You have to stick with me here on my observations because I’m still in the formulating stage. So feel free to share your specific experiences or thoughts with me, but there are similarities:

  • Each one of the experts I listened to has extensive knowledge and leadership in their specific area

  • Each points to the need for sponsors to be aware of recent FDA guidance or potential guidance coming their way

  • The need to address comorbidities and/or combined drug effect potential in drug evaluation, as well as subject recruitment

  • Earlier identification of potential problems with drugs in trials

Dr.

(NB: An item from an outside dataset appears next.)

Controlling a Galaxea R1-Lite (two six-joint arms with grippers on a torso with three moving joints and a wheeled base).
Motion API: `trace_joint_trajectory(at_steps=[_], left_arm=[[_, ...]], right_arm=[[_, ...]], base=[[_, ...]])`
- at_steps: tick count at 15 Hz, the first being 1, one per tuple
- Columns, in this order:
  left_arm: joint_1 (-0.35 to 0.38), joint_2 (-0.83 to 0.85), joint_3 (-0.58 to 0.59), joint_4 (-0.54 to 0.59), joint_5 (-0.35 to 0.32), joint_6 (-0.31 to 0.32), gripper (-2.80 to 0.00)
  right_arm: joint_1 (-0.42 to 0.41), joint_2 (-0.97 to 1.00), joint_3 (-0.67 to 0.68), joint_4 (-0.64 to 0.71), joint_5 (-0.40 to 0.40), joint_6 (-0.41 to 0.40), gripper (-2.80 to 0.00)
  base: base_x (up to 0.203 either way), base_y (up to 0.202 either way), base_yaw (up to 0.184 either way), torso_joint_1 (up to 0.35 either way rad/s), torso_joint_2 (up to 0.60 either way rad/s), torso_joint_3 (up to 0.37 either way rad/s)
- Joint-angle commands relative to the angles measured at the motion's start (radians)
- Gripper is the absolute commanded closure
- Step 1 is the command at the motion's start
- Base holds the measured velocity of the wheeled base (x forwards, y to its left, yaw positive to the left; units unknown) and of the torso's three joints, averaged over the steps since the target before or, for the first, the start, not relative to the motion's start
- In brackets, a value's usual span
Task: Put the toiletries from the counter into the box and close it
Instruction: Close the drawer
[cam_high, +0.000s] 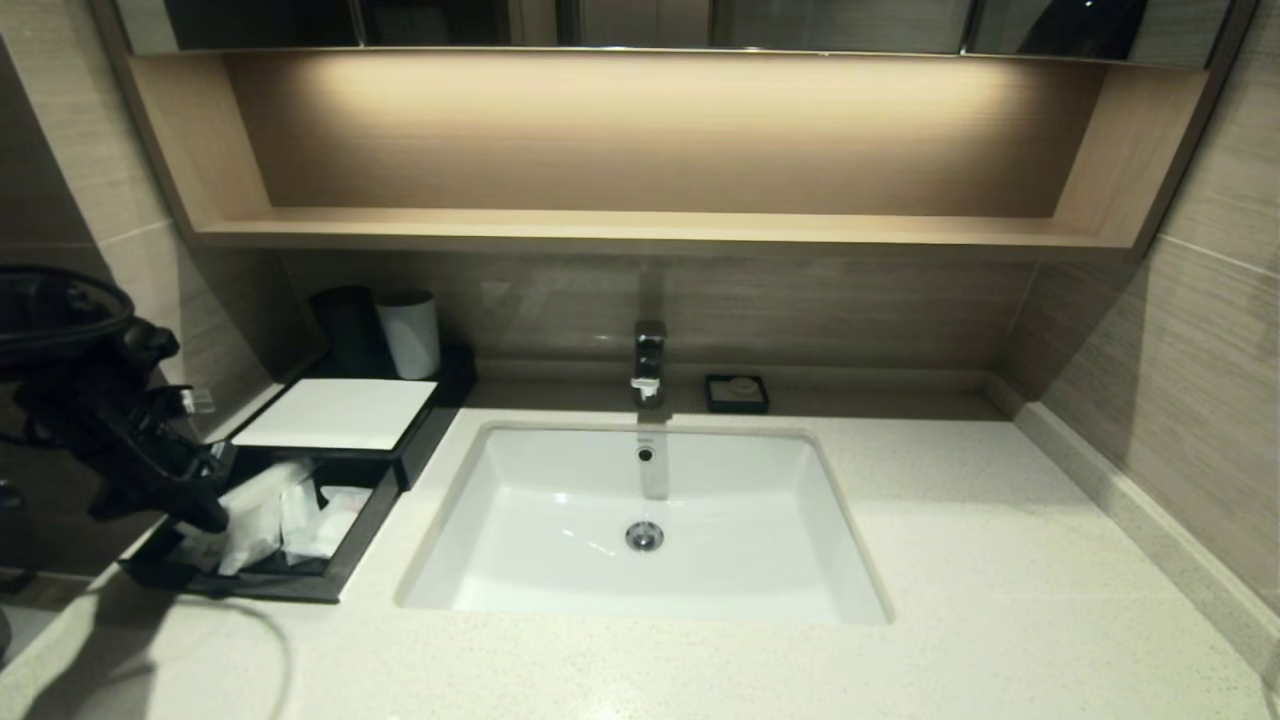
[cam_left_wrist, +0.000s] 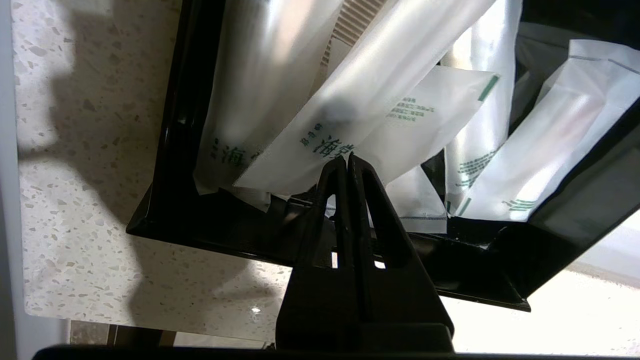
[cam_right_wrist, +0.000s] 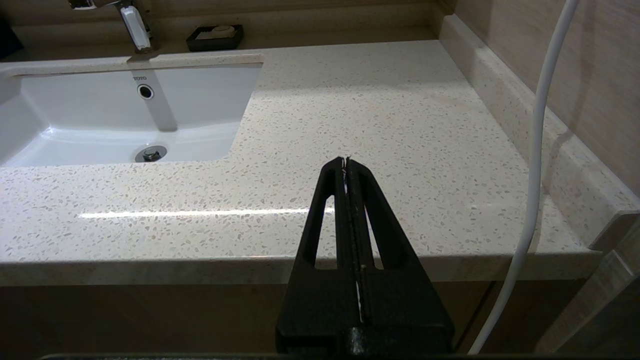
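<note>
Packets (cam_left_wrist: 380, 100) are all in the pulled-out drawer (cam_high: 345, 560) of the box (cam_high: 340, 412), at the left end of the table (cam_high: 1000, 560); none visible loose on the table. So the packing step looks done and closing is in hand.

Left end effector (cam_left_wrist: 347, 159) is clenched with nothing between its fingers, tips at the drawer's front wall, right by the near packet edges. In the head view the left arm reaches in from the left, angled down at the drawer.

Next move likely needs a push on the drawer front toward the box body. Some packets stand tilted and poke above the rim, so they may snag.

Right end effector (cam_right_wrist: 346, 161) is clenched on nothing, parked at the table's front edge to the right of the sink (cam_right_wrist: 100, 125).
</note>
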Motion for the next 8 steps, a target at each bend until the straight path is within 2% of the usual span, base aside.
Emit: trace_joint_trajectory(at_steps=[1,4,8], left_arm=[[0.002,0.016,0.001,0.004,-0.001,-0.001,0.00],[0.001,-0.003,-0.003,-0.001,-0.002,0.000,0.00],[-0.001,-0.149,0.007,0.033,-0.002,-0.001,0.00]], right_arm=[[0.000,0.002,0.000,0.000,0.000,0.000,0.00],[0.000,0.002,0.000,0.000,0.000,0.000,0.00],[0.000,0.002,0.000,0.000,0.000,0.000,0.00]], base=[[0.000,0.000,0.000,0.000,0.00,0.000],[0.000,0.000,0.000,0.000,0.00,0.000],[0.000,0.000,0.000,0.000,0.00,0.000]])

Kay developed the miniSim driving simulator that can evaluate consistently the impairment level of drivers. Instead of driving an actual car on a closed course, which is difficult to replicate across trials, and is not really safe when you think about it, the simulator can evaluate a person’s cognition in relation to driving in sleep studies, pain studies, and other drugs that may impair driving. Even so far as to next-day affects, which was recently the case with Ambien’s dosing change in women. A women’s metabolism of the drug turned out to be much slower than a men’s, so next day impairment became a factor.

Tie that in with Dr. Thomas Roth of the Henry Ford Hospital Sleep Center, who presented that the effects of non-restorative sleep (NRS) become apparent in a person’s role functioning. Apparently NRS causes a significant increase in daytime sleepiness, as well as reduced quality of functioning, and an increase in days out of role due to that problem. Sleep scores and how to achieve them accurately was described by Dr. Roth, who also admitted more research needs to be done in sleep disorders, as well as in evaluation of drugs that not only help people sleep, but keep them awake.

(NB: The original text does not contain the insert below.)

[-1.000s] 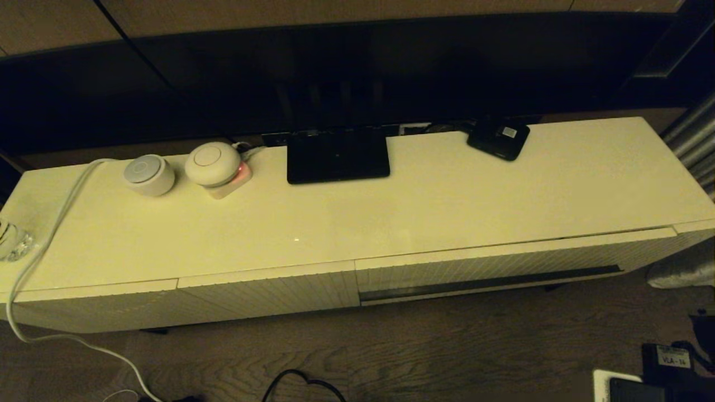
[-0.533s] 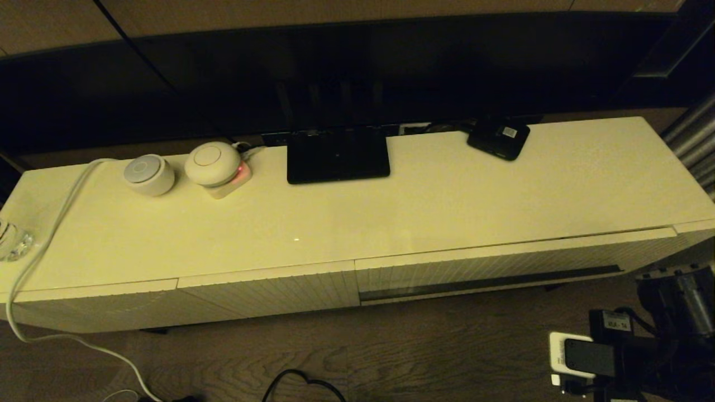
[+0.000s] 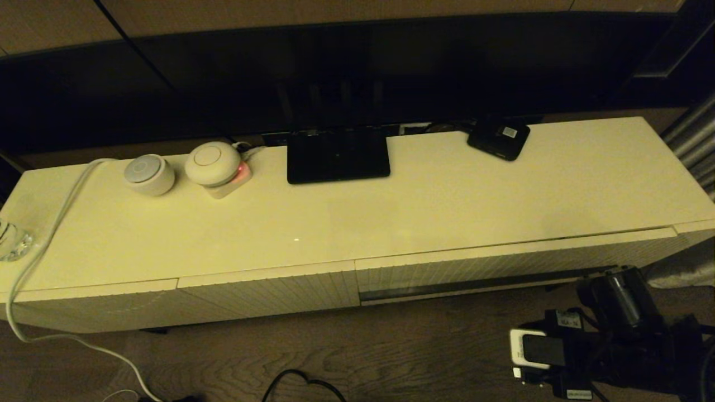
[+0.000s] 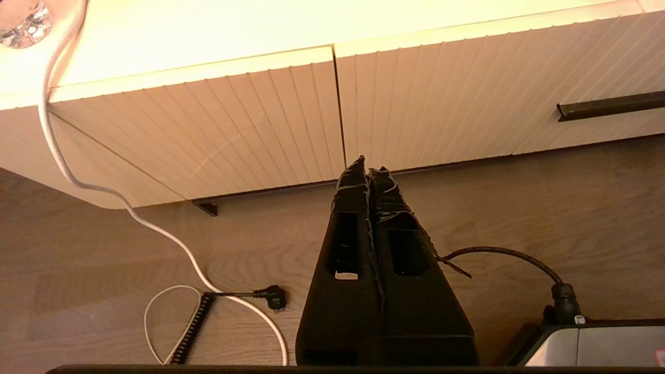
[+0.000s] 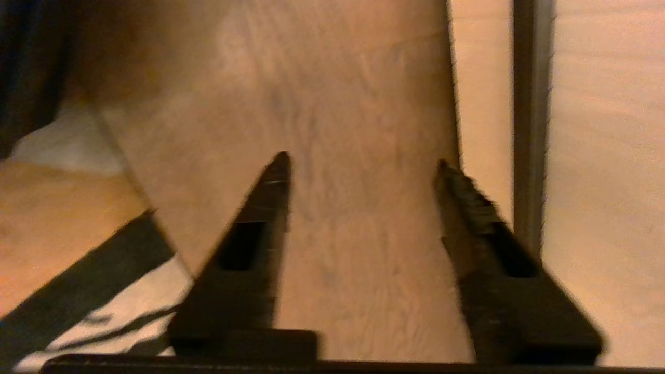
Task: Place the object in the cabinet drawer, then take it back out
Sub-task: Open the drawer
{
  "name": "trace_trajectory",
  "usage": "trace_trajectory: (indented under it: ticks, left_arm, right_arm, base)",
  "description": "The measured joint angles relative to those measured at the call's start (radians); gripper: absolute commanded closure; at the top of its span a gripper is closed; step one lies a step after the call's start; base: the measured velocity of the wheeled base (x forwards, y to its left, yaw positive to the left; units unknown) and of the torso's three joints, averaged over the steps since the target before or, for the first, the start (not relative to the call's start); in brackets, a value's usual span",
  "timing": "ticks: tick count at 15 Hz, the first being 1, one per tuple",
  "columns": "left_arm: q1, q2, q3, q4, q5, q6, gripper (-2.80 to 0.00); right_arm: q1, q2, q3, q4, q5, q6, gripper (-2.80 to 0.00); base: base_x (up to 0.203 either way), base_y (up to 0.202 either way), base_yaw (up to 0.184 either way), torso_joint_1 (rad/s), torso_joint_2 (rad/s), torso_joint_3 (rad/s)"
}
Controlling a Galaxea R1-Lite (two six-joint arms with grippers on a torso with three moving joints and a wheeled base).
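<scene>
Two hands: right hand [image 5: 361,161] spread, nearing drawer [image 3: 503,268] strip's [image 3: 486,283] right end; left hand [image 4: 368,166] pressed together, parked.

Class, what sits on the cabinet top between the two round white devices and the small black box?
A flat black stand base, shown in the head view, between the round devices and the box. The right gripper hangs open near the drawer front.
</scene>
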Motion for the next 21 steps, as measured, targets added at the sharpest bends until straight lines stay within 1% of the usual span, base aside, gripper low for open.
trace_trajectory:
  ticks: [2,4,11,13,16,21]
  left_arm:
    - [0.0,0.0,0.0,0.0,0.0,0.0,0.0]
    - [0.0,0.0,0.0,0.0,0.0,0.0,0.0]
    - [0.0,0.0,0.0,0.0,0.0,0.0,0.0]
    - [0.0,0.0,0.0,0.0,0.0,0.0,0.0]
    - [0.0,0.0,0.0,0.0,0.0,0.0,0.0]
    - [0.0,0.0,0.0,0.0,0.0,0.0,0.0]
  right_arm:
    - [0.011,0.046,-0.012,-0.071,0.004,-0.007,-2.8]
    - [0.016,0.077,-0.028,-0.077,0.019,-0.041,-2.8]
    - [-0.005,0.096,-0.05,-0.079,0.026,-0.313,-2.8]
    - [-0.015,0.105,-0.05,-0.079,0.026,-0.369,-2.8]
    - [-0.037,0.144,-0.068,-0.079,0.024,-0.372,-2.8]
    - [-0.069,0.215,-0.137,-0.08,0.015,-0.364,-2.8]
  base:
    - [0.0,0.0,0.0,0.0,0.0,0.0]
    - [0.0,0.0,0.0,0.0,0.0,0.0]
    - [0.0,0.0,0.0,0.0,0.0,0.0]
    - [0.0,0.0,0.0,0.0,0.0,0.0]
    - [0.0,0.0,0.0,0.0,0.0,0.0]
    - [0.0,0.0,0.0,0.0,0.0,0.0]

Then enter Dr. Webster’s formidable expertise in the testing of human abuse liability. Dr. Webster was recently elected president of the American Academy of Pain Medicine, and shared with me that there has been a definite shift of sponsors conducting HAL studies from end of Phase III to Phase I and Phase II. “It helps with making decisions in how to design their Phase III trials and how to position the drug in Phase III,” explained Webster. HAL studies also are intensely evaluated, akin to a Phase I trial, in that they are conducted in-house for three to six weeks. Meanwhile, the evaluation of abuse potential is a balance of subjective and objective measures. While most of the endpoints lie in the subjective, more objective measures include pupillometry and PK/PD studies. But determining the “liking” effect--that is the subjects potential to feel not only euphoria, but also sedation or hallucination—falls into the scales and patient-reported area, much like how people are graded on their sleep disorder.

So my observation is that, we are coming to a more patient-centric way of developing drugs. Probably, realistically patient-reported outcomes are the first usable determinant of subjective measures in clinical trials for numerous conditions. Patient reported outcomes are also more important now for pharmaceutical companies in the ability to quantify one drug’s improvement of quality of life, or other subjective measures over another on the drug’s labeling. And obviously, this could effect reimbursement.

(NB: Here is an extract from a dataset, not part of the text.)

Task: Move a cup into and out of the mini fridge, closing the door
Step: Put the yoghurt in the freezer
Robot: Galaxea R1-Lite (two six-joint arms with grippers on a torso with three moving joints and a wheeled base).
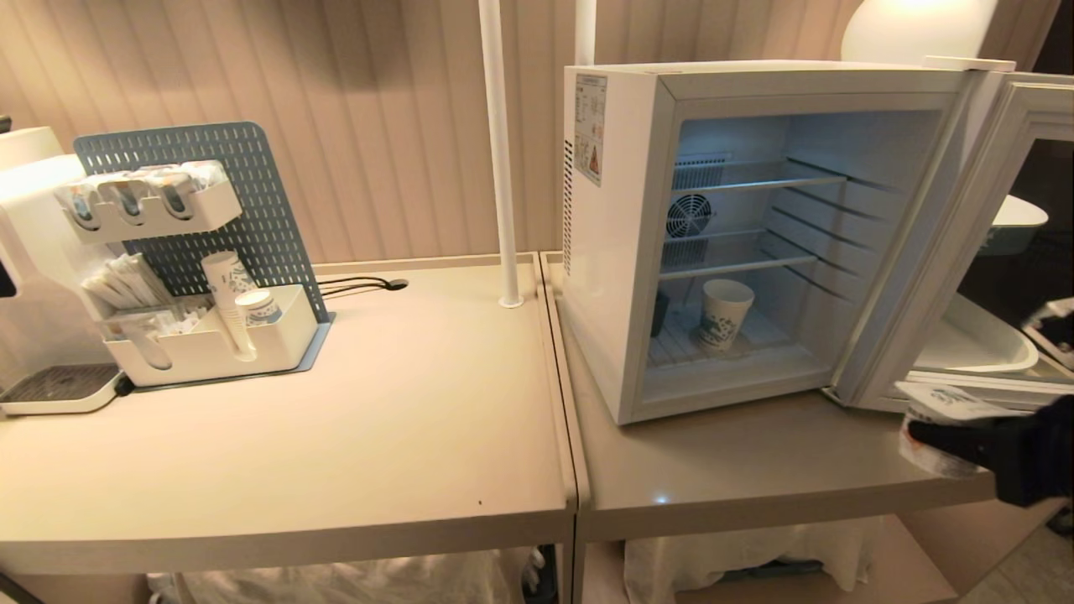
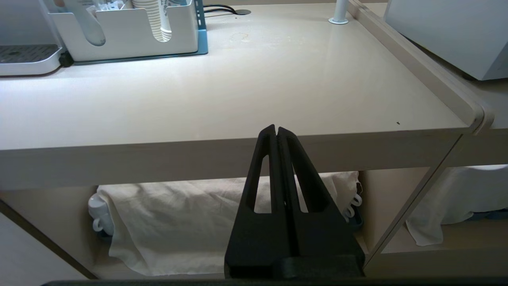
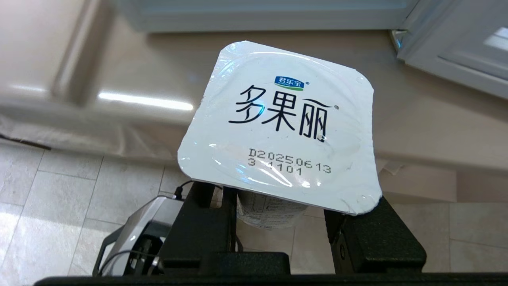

In the end, the regulatory authorities want a drug that balances safety and efficacy as much as possible. In determining what safe is, it seems that we are evolving to another level of science. That is, yes “x” may be a side effect of the drug you are taking, but in all likelihood, it could make you addicted, make you likely to drive as impaired as someone with a high blood alcohol level or your condition could make you unable to work for two days a month. But all measures and data collected in a clinical trial, as was recently explained to me, is an outcome. Finding and measuring those scientific nuances, as knowledge grows, is an art.